RAW DATA section start
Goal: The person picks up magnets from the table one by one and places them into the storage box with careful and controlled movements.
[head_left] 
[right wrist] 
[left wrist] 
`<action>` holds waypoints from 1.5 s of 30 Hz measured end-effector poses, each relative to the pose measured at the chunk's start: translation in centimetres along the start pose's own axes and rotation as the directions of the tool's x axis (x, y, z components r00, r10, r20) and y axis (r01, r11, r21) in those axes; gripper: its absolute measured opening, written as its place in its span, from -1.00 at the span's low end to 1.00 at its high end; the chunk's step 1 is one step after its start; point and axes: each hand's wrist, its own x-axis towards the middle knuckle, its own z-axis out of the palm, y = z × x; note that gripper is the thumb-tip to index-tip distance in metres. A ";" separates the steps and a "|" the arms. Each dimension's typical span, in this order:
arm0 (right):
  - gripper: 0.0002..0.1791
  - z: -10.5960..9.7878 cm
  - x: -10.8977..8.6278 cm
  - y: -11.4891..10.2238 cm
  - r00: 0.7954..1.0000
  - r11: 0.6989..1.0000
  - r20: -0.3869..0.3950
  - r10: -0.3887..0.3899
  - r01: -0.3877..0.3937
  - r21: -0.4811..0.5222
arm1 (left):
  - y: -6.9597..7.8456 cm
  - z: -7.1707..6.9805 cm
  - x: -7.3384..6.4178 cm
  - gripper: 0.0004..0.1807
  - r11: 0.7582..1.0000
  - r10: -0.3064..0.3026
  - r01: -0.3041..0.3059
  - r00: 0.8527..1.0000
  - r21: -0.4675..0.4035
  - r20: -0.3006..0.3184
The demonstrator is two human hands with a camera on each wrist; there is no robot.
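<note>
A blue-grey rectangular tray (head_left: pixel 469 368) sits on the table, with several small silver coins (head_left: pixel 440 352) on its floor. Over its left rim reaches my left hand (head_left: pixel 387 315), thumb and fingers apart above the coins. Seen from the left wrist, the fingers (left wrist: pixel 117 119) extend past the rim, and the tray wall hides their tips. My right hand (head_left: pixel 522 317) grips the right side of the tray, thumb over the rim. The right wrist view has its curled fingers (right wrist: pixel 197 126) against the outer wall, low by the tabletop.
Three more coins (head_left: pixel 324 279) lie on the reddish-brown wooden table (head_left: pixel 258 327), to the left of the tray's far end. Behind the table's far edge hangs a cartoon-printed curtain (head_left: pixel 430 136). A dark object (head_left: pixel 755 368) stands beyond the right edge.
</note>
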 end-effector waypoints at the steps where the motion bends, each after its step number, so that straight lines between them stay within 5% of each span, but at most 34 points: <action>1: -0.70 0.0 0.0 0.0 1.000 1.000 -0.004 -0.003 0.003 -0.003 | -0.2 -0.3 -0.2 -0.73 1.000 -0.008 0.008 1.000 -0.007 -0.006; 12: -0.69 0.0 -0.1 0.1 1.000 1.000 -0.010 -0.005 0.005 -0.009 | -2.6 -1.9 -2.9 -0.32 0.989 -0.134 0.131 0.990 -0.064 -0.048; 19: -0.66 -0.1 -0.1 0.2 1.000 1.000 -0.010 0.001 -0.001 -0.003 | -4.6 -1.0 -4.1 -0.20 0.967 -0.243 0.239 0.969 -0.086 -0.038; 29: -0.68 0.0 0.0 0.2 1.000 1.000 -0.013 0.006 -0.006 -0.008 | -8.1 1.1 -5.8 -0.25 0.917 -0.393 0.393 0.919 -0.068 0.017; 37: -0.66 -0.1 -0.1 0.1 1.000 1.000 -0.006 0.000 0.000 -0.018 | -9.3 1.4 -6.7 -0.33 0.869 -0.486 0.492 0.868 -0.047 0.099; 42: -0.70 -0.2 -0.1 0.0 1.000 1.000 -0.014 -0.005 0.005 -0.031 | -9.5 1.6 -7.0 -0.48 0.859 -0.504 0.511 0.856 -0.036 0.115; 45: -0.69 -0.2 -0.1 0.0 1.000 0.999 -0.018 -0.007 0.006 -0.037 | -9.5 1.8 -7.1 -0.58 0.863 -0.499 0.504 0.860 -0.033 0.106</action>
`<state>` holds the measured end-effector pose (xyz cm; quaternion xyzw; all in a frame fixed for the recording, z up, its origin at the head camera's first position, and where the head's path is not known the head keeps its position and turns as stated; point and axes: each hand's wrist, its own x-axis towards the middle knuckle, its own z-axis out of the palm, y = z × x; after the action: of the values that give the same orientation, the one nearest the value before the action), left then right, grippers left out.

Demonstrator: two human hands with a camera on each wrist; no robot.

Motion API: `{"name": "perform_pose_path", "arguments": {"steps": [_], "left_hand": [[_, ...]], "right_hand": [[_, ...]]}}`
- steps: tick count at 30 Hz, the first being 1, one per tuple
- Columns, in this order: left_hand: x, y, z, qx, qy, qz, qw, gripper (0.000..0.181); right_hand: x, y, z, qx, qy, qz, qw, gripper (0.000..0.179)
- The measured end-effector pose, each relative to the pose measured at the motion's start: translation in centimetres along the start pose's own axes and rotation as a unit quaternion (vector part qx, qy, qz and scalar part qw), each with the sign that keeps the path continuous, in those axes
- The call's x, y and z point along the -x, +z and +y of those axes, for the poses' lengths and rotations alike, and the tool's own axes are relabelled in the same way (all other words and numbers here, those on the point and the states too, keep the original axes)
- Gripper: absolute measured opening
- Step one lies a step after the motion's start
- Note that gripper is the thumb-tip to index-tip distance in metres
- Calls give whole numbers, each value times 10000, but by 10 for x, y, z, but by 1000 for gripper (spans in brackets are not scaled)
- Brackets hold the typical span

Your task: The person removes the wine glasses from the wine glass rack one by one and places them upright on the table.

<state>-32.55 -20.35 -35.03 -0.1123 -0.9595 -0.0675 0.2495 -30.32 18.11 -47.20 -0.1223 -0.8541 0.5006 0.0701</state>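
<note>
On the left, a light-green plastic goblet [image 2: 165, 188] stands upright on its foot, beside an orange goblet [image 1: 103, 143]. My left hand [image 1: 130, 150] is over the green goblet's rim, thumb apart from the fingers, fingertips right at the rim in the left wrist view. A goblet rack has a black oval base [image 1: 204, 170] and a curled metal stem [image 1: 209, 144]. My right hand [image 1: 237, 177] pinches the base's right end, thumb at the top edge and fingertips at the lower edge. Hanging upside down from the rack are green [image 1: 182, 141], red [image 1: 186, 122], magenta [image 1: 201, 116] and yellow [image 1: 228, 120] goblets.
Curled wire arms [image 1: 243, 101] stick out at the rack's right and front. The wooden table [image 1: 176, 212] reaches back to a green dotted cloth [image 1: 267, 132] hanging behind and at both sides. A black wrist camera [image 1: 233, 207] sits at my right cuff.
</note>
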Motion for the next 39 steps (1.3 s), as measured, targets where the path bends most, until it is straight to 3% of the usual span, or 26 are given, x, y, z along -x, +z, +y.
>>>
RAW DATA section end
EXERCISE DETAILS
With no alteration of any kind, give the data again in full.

OUTPUT
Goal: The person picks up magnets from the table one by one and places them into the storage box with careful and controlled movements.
[head_left] 
[right wrist] 
[left wrist] 
`<action>` holds waypoints from 1.5 s of 30 Hz measured end-effector poses, each relative to the pose measured at the chunk's start: translation in centimetres along the start pose's own axes and rotation as the directions of the tool's x axis (x, y, z components r00, r10, r20) and y axis (r01, r11, r21) in those axes; gripper: its absolute measured opening, written as its place in its span, from -1.00 at the span's low end to 1.00 at its high end; the chunk's step 1 is one step after its start; point and axes: each hand's wrist, its own x-axis towards the middle knuckle, its own z-axis out of the palm, y = z × x; note that gripper is the thumb-tip to index-tip distance in metres. A ";" separates the steps and a "|" the arms. Each dimension's typical span, in this order:
arm0 (right):
  - gripper: 0.0002..0.1791
  - z: -10.5960..9.7878 cm
  - x: -10.8977..8.6278 cm
  - y: -11.4891..10.2238 cm
  - r00: 0.7954..1.0000
  - r11: 0.6989..1.0000
  - r20: -0.3869..0.3950
  - r10: -0.3887..0.3899
  - r01: -0.3877..0.3937
  - r21: -0.4811..0.5222
arm1 (left):
  - y: -6.9597..7.8456 cm
  - z: -7.1707..6.9805 cm
  - x: -7.3384..6.4178 cm
  - gripper: 0.0004..0.1807
  - r11: 0.7582..1.0000
  - r10: -0.3064..0.3026
  - r01: -0.3041..0.3059
  - r00: 0.8527..1.0000
  - r21: -0.4675..0.4035
  - r20: -0.3006..0.3184
The demonstrator is two human hands with a camera on each wrist; there is no robot.
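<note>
A blue-grey rectangular tray (head_left: pixel 469 368) sits on the table, with several small silver coins (head_left: pixel 440 352) on its floor. Over its left rim reaches my left hand (head_left: pixel 387 315), thumb and fingers apart above the coins. Seen from the left wrist, the fingers (left wrist: pixel 117 119) extend past the rim, and the tray wall hides their tips. My right hand (head_left: pixel 522 317) grips the right side of the tray, thumb over the rim. The right wrist view has its curled fingers (right wrist: pixel 197 126) against the outer wall, low by the tabletop.
Three more coins (head_left: pixel 324 279) lie on the reddish-brown wooden table (head_left: pixel 258 327), to the left of the tray's far end. Behind the table's far edge hangs a cartoon-printed curtain (head_left: pixel 430 136). A dark object (head_left: pixel 755 368) stands beyond the right edge.
</note>
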 end-effector waypoints at the steps where the motion bends, each after its step number, so that straight lines between them stay within 5% of each span, but at most 34 points: <action>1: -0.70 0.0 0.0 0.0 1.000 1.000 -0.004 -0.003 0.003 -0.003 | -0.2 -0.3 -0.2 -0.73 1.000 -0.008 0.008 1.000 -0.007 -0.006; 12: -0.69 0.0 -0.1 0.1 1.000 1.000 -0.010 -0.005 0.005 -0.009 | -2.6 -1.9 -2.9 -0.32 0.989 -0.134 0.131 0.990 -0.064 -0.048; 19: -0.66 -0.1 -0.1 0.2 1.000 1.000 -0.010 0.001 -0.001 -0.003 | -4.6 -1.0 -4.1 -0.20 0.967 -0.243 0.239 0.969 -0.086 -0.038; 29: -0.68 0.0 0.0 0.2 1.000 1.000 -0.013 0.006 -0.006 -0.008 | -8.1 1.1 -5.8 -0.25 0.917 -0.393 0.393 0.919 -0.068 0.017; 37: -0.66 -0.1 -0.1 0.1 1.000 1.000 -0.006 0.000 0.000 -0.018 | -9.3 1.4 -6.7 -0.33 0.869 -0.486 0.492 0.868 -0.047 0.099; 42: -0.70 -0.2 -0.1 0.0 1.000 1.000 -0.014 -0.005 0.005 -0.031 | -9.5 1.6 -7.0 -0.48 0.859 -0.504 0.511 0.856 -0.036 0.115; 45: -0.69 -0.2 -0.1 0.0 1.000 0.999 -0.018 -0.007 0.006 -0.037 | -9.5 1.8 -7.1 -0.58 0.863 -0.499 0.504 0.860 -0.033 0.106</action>
`<state>` holds the measured end-effector pose (xyz cm; quaternion xyzw; all in a frame fixed for the recording, z up, its origin at the head camera's first position, and where the head's path is not known the head keeps its position and turns as stated; point and axes: each hand's wrist, its own x-axis towards the middle knuckle, its own z-axis out of the palm, y = z × x; after the action: of the values that give the same orientation, the one nearest the value before the action), left then right, grippers left out.

Demonstrator: two human hands with a camera on each wrist; no robot.

Motion API: `{"name": "perform_pose_path", "arguments": {"steps": [_], "left_hand": [[_, ...]], "right_hand": [[_, ...]]}}`
- steps: tick count at 30 Hz, the first being 1, one per tuple
- Columns, in this order: left_hand: x, y, z, qx, qy, qz, qw, gripper (0.000..0.181); right_hand: x, y, z, qx, qy, qz, qw, gripper (0.000..0.179)
- The measured end-effector pose, each relative to the pose measured at the motion's start: translation in centimetres along the start pose's own axes and rotation as a unit quaternion (vector part qx, qy, qz and scalar part qw), each with the sign that keeps the path continuous, in those axes
- The call's x, y and z point along the -x, +z and +y of those axes, for the poses' lengths and rotations alike, and the tool's own axes are relabelled in the same way (all other words and numbers here, those on the point and the states too, keep the original axes)
- Gripper: absolute measured opening
- Step one lies a step after the motion's start
- Note that gripper is the thumb-tip to index-tip distance in metres
- Calls give whole numbers, each value times 10000, but by 10 for x, y, z, but by 1000 for gripper (spans in brackets are not scaled)
- Brackets hold the typical span

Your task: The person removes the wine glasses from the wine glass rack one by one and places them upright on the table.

<state>-32.55 -20.35 -35.03 -0.1123 -0.9595 -0.0675 0.2495 -30.32 18.11 -47.20 -0.1223 -0.8541 0.5006 0.0701</state>
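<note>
On the left, a light-green plastic goblet [image 2: 165, 188] stands upright on its foot, beside an orange goblet [image 1: 103, 143]. My left hand [image 1: 130, 150] is over the green goblet's rim, thumb apart from the fingers, fingertips right at the rim in the left wrist view. A goblet rack has a black oval base [image 1: 204, 170] and a curled metal stem [image 1: 209, 144]. My right hand [image 1: 237, 177] pinches the base's right end, thumb at the top edge and fingertips at the lower edge. Hanging upside down from the rack are green [image 1: 182, 141], red [image 1: 186, 122], magenta [image 1: 201, 116] and yellow [image 1: 228, 120] goblets.
Curled wire arms [image 1: 243, 101] stick out at the rack's right and front. The wooden table [image 1: 176, 212] reaches back to a green dotted cloth [image 1: 267, 132] hanging behind and at both sides. A black wrist camera [image 1: 233, 207] sits at my right cuff.
</note>
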Motion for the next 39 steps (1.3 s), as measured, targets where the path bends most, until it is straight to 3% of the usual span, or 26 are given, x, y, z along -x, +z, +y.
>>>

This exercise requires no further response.